━━ DATA PROVIDED

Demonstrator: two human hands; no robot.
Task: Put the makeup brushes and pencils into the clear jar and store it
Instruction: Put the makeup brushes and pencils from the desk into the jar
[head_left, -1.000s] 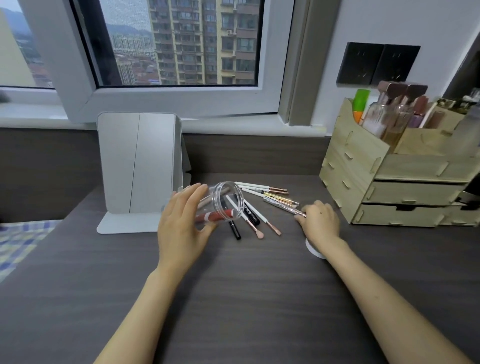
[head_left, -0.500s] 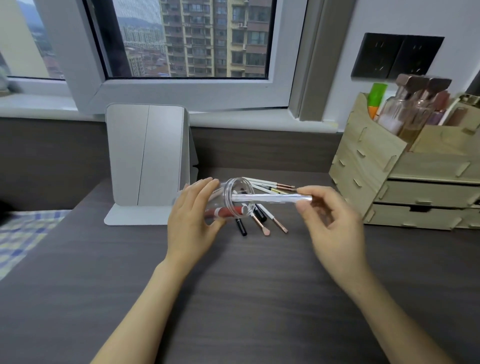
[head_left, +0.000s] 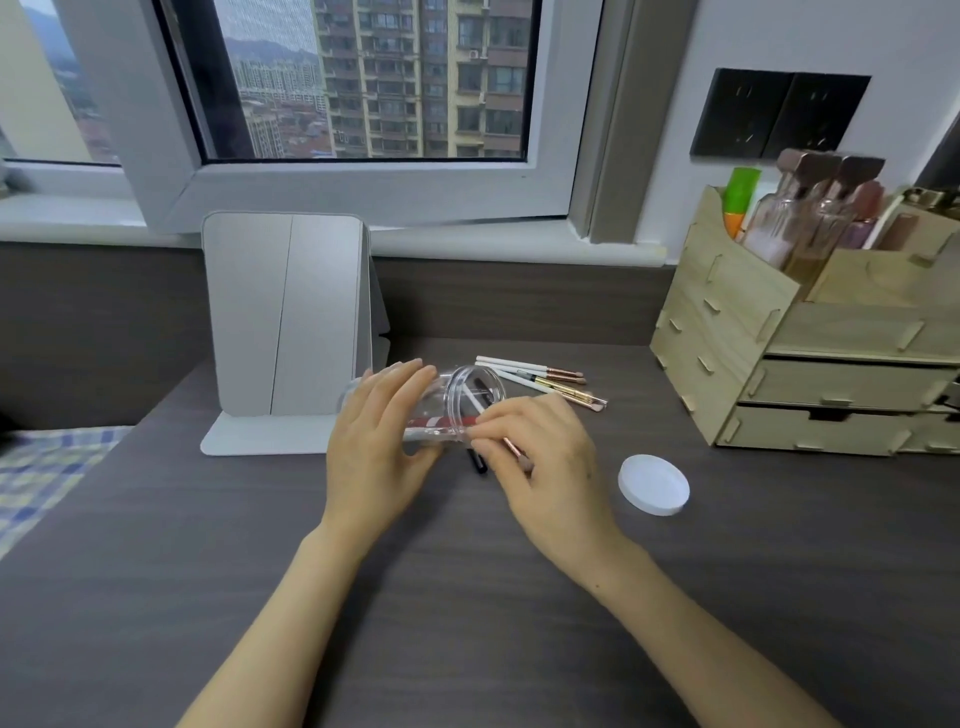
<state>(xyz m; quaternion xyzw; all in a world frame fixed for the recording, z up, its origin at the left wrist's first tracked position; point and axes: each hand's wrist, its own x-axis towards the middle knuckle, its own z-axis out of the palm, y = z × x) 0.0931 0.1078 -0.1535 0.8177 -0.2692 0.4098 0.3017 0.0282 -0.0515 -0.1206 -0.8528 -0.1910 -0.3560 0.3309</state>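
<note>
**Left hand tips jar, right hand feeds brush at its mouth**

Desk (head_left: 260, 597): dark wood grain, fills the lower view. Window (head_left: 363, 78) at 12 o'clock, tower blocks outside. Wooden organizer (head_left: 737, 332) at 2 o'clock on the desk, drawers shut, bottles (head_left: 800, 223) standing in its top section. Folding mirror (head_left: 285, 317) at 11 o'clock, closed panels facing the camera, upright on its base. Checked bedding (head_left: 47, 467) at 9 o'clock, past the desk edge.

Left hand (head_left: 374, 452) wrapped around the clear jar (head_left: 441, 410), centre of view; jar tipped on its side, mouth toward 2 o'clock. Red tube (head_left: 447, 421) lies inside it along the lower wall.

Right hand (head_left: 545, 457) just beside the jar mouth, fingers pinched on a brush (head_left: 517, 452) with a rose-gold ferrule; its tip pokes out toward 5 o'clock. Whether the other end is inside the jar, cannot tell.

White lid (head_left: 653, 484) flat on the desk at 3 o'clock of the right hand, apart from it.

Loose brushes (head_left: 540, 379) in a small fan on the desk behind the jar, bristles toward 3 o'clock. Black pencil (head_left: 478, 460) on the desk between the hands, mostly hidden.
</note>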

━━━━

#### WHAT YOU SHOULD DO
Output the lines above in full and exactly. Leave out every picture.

#### EXERCISE RESPONSE
Demonstrator: two human hands; no robot.
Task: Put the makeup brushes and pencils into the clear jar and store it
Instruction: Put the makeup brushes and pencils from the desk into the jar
[head_left, -1.000s] 
[head_left, -0.500s] 
[head_left, +0.000s] 
<state>(xyz m; quaternion xyzw; all in a world frame fixed for the recording, z up, its origin at the left wrist's first tracked position; point and axes: each hand's wrist, its own x-axis towards the middle knuckle, its own z-axis out of the palm, y = z × x) 0.0931 0.1078 -0.1535 0.8177 -0.2692 0.4098 0.3017 0.0282 -0.0515 -0.1206 -0.8528 -0.1910 -0.3560 0.3309</state>
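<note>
**Left hand tips jar, right hand feeds brush at its mouth**

Desk (head_left: 260, 597): dark wood grain, fills the lower view. Window (head_left: 363, 78) at 12 o'clock, tower blocks outside. Wooden organizer (head_left: 737, 332) at 2 o'clock on the desk, drawers shut, bottles (head_left: 800, 223) standing in its top section. Folding mirror (head_left: 285, 317) at 11 o'clock, closed panels facing the camera, upright on its base. Checked bedding (head_left: 47, 467) at 9 o'clock, past the desk edge.

Left hand (head_left: 374, 452) wrapped around the clear jar (head_left: 441, 410), centre of view; jar tipped on its side, mouth toward 2 o'clock. Red tube (head_left: 447, 421) lies inside it along the lower wall.

Right hand (head_left: 545, 457) just beside the jar mouth, fingers pinched on a brush (head_left: 517, 452) with a rose-gold ferrule; its tip pokes out toward 5 o'clock. Whether the other end is inside the jar, cannot tell.

White lid (head_left: 653, 484) flat on the desk at 3 o'clock of the right hand, apart from it.

Loose brushes (head_left: 540, 379) in a small fan on the desk behind the jar, bristles toward 3 o'clock. Black pencil (head_left: 478, 460) on the desk between the hands, mostly hidden.
</note>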

That is the complete output for this exercise.